- Dataset items -
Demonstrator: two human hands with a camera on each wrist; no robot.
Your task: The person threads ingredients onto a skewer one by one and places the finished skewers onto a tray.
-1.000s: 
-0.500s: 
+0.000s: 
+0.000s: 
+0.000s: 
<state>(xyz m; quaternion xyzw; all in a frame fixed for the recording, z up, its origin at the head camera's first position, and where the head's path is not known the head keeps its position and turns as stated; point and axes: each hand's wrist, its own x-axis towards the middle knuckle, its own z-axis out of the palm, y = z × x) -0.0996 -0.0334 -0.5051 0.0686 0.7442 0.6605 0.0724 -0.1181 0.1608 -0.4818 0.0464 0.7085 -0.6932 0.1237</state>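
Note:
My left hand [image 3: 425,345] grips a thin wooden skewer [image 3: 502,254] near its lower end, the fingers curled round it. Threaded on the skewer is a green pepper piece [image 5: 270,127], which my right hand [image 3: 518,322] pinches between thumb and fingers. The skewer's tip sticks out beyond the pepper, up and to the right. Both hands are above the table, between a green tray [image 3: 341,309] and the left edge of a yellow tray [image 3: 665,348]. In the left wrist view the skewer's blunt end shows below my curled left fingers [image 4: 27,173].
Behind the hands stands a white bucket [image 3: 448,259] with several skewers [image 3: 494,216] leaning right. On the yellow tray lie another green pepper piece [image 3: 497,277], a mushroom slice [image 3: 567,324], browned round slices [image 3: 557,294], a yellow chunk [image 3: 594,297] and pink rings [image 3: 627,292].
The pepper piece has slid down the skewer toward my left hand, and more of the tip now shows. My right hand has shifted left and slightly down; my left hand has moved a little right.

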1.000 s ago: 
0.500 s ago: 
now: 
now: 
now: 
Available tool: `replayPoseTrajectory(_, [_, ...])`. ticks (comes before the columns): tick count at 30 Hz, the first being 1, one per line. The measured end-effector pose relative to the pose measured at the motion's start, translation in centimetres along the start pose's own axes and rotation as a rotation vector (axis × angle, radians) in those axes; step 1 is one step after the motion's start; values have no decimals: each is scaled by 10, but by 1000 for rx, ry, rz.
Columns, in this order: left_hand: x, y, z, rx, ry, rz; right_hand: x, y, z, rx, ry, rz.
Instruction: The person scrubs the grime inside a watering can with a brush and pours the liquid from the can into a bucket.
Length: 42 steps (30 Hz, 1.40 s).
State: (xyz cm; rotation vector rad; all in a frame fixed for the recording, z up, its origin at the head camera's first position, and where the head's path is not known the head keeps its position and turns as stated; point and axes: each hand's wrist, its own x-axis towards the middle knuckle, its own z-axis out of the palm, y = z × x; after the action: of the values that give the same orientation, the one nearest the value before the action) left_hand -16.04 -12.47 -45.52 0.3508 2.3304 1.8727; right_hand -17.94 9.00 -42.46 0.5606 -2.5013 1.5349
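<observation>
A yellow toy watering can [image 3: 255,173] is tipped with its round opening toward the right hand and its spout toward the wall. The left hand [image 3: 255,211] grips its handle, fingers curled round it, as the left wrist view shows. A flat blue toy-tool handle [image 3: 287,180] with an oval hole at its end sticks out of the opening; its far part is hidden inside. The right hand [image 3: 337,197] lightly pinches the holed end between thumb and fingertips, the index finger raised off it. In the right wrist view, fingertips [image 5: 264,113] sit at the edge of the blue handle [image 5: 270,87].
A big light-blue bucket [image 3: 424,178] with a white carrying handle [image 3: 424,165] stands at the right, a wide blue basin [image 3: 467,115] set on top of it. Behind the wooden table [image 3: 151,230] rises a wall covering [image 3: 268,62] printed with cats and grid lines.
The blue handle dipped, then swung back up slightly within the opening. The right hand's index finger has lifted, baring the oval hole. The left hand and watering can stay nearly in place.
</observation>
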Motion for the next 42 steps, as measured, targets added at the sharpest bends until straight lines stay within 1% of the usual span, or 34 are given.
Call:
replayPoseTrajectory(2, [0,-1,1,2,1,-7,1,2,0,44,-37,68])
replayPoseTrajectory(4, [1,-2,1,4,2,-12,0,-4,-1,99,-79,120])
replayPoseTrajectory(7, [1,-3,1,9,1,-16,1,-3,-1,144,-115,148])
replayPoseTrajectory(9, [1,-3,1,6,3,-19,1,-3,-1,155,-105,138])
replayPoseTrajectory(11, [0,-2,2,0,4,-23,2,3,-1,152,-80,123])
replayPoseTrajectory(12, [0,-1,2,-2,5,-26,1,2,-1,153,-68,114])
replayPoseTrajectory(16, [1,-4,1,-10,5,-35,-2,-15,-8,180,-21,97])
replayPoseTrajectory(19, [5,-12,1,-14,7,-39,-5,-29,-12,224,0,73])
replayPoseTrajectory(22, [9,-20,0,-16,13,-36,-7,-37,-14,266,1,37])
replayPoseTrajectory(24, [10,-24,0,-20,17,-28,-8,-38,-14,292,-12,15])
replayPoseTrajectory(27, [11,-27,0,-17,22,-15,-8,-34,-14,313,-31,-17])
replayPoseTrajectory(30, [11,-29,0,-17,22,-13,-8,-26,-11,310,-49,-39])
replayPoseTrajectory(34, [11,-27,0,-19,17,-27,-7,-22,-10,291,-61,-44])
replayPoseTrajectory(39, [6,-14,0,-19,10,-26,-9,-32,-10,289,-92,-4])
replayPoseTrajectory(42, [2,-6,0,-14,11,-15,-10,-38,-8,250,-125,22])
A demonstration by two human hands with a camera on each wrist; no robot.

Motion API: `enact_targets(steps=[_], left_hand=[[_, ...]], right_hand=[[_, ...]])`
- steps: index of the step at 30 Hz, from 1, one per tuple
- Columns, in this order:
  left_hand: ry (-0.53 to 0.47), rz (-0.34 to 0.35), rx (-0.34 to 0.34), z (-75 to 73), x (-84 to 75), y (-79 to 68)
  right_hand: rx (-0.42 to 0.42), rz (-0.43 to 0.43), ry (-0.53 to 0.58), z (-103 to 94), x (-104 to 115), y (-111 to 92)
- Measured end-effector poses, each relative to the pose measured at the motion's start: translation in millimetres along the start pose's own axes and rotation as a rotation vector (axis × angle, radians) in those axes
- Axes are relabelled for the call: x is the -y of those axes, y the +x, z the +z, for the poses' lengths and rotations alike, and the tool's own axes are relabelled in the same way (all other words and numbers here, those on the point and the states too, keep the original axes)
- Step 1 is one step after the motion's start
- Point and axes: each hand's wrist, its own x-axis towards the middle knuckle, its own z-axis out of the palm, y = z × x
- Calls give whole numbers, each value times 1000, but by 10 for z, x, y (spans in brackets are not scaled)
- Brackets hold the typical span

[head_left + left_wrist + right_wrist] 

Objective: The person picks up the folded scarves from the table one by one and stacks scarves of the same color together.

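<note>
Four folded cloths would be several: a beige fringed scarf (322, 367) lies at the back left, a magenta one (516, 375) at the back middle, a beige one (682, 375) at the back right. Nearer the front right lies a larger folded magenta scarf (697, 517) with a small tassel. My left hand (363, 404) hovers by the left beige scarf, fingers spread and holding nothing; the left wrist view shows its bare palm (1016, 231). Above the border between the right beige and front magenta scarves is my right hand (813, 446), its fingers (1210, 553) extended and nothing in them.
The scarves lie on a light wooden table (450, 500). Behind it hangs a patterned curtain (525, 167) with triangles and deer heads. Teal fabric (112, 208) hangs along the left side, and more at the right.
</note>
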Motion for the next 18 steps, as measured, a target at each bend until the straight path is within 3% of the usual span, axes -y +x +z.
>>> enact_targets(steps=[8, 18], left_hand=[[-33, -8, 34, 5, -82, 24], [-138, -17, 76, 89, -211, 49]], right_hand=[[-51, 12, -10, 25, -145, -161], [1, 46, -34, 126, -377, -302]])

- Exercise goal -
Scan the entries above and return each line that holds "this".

- Finished exercise -
Columns, in this order: left_hand: x, y, z, rx, ry, rz; right_hand: x, y, z, rx, ry, rz.
- Columns, in this order:

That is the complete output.